[TO DO]
Could you write out the opening lines of the data, word for word, stopping after the line that contains "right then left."?

[GIVEN DATA]
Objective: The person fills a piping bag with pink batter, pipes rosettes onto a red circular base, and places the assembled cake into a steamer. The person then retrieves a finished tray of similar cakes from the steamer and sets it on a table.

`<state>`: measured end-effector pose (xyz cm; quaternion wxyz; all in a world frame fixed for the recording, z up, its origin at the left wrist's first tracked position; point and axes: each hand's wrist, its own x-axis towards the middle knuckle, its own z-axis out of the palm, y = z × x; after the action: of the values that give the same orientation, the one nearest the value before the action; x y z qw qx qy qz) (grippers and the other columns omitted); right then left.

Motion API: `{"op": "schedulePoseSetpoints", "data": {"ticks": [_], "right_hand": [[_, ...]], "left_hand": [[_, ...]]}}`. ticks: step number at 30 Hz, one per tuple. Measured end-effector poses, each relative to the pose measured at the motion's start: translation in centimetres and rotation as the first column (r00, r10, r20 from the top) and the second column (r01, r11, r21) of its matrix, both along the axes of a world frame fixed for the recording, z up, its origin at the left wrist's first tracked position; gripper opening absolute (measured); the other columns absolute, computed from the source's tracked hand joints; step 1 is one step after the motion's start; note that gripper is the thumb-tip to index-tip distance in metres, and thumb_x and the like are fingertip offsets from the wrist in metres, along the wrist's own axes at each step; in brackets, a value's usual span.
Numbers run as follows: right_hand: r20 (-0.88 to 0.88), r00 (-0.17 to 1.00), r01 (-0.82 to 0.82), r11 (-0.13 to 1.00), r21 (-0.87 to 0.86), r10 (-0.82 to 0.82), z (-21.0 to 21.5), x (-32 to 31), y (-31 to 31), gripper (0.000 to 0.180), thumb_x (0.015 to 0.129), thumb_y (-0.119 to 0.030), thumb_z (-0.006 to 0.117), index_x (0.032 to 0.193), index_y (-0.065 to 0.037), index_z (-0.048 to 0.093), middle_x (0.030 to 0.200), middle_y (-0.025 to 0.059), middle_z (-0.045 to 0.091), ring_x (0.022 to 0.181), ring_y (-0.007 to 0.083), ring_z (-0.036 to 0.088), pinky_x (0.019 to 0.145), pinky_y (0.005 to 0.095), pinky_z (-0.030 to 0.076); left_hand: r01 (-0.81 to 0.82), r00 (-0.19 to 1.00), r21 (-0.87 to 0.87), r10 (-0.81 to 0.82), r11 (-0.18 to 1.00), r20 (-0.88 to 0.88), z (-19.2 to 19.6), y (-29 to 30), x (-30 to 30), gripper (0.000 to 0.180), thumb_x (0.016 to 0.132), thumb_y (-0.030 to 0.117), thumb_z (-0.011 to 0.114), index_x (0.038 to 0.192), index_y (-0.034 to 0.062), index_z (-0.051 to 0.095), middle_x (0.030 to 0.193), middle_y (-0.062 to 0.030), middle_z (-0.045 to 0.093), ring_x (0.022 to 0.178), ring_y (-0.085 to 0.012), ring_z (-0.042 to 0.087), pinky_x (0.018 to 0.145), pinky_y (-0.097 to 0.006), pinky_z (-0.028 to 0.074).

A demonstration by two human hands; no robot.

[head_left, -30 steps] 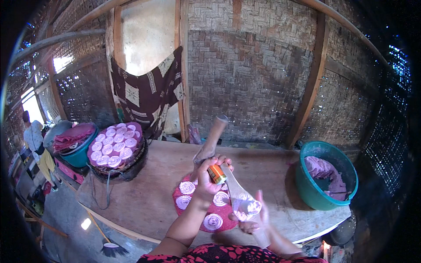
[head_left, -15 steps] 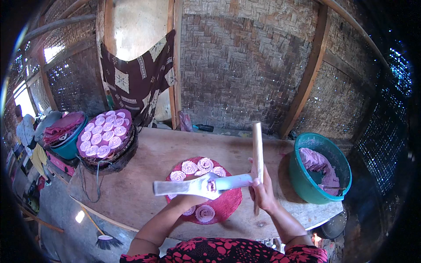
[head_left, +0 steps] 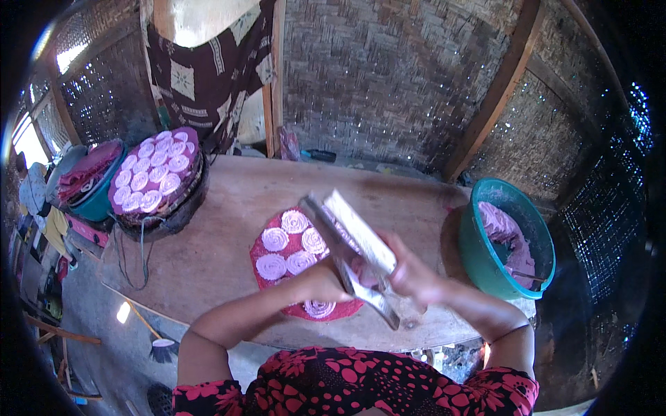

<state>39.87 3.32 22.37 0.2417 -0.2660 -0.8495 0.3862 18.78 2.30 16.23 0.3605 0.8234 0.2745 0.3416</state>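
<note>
Both of my hands are on a hand press above a round red mat (head_left: pixel 260 272) that carries several pale pink coils of squeezed-out strands (head_left: pixel 294 222). My left hand (head_left: pixel 320 281) is closed at the metal part of the press (head_left: pixel 333 239), a long flat bar tilted over the mat. A pale wooden plunger handle (head_left: pixel 361 232) lies close alongside it, with my right hand (head_left: pixel 413 270) wrapped around its lower end. Motion blurs the right hand a little. Between the hands, the press's barrel is mostly hidden.
To the right stands a green basin (head_left: pixel 468 239) holding pink dough (head_left: pixel 501 223). At the far left, a second round mat of coils (head_left: pixel 156 170) rests on a dark round container (head_left: pixel 187 215), beside a blue tub (head_left: pixel 104 204) with pink mats. All this is around a wooden table (head_left: pixel 215 277).
The press has turned from lying crosswise to a steep diagonal, its wooden handle now close beside the metal bar. My left hand has shifted right, and more coils show on the mat.
</note>
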Motion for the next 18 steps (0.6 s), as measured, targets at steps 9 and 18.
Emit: {"op": "schedulePoseSetpoints", "data": {"ticks": [9,18], "right_hand": [[-0.261,0.964,-0.264,0.332,-0.906,0.054,0.5,7.4,1.8,0.091,0.085,-0.075,0.04,0.134,0.001,0.042,0.102,0.0208,0.061,0.085,0.0237,0.064,0.069,0.0341,0.053],[0.38,0.923,0.373,0.366,-0.852,-0.055,-7.5,5.2,5.1,0.084,0.084,-0.081,0.027,0.105,-0.006,0.058,0.069,0.0084,0.06,0.057,0.0167,0.062,0.047,0.0296,0.05]], "left_hand": [[0.652,0.161,-0.103,-0.005,0.751,0.987,8.8,6.3,-2.6,0.071,0.09,0.059,0.052,0.13,0.0018,0.047,0.13,-0.018,0.053,0.122,-0.0295,0.052,0.104,-0.045,0.045],[0.636,-0.143,-0.289,0.477,0.715,0.867,-12.5,15.0,0.7,0.054,0.091,0.06,0.043,0.094,0.0076,0.055,0.082,-0.0055,0.055,0.081,-0.0242,0.056,0.086,-0.042,0.044]]}}
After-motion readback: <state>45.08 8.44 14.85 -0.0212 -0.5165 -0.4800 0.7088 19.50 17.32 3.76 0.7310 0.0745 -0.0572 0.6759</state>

[TASK RESULT]
Objective: The person fills a piping bag with pink batter, pipes rosettes onto a red circular base, and places the assembled cake into a steamer. The person then retrieves a finished tray of similar cakes from the steamer and sets it on a table.

`<state>`: measured end-effector pose (xyz cm; quaternion wxyz; all in a world frame fixed for the recording, z up, its origin at the left wrist's first tracked position; point and axes: each hand's wrist, its own x-axis towards the middle knuckle, its own z-axis out of the palm, y = z × x; after the action: of the values that give the same orientation, the one nearest the value before the action; x y z qw qx qy qz) (grippers and the other columns omitted); right then left.

The response is now finished.